As figuras de palavras (ou tropos) se caracterizam por apresentar uma mudança, substituição ou transposição do sentido real da palavra, para assumir um sentido figurado mediante o contexto.

Isso acontece em diversas situações e diferentes tipos de texto. Quando afirmamos “Marcos é fera em Matemática”; em momento algum inferimos que “Marcos é algum bicho ou coisa parecida”, e sim que ele é sabe muito sobre esse assunto.

Esse recurso proporciona o exercício da criatividade linguística, abrindo ao usuário da língua a possibilidade se expressar com mais eficácia nos diversos contextos comunicativos.

Leia o poema “Inutilidades”, de José Paulo Paes:

“Ninguém coça as costas da cadeira.

Ninguém chupa a manga da camisa.

O piano jamais abandona a cauda.

Tem asa, porém não voa, a xícara.

De que serve o pé da mesa se não anda?

E a boca da calça, se não fala nunca?

Nem sempre o botão está na sua casa.

O dente de alho não morde coisa alguma.

Ah!

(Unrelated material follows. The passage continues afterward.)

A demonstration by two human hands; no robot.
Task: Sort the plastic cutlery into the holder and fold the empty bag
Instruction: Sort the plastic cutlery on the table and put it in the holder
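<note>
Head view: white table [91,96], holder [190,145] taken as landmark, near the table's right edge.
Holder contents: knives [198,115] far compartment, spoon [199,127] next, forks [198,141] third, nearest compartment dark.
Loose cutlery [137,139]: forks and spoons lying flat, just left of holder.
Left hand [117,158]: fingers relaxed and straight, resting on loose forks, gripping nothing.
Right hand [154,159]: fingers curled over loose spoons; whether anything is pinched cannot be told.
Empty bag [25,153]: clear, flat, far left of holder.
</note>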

Se trotassem os cavalos do motor...

Ah! Se fosse de circo o macaco do carro...

Então a menina dos olhos comeria

Até bolo esportivo e bala de revólver”.

Neste texto, o poeta brinca em usar a linguagem denotativa para expressões que são conotativas. Quando ele menciona “pé da mesa”, ele sabe que “pé” não está no seu sentido real, mas mesmo assim ele graceja, complementando o período com a expressão “se não anda”. E assim ele faz em todo o poema, questionando através da brincadeira os termos que empregamos quando faltam palavras para expressar o que se quer dizer.

A Gramática Normativa da Língua Portuguesa reconhece como sendo as principais figuras de palavras a comparação, metáfora, catacrese, metonímia e perífrase.

Referência bibliográfica:
MESQUITA, Roberto Melo. Gramática da Língua Portuguesa. 8 ed. São Paulo, Saraiva, 2005, p. 557-569.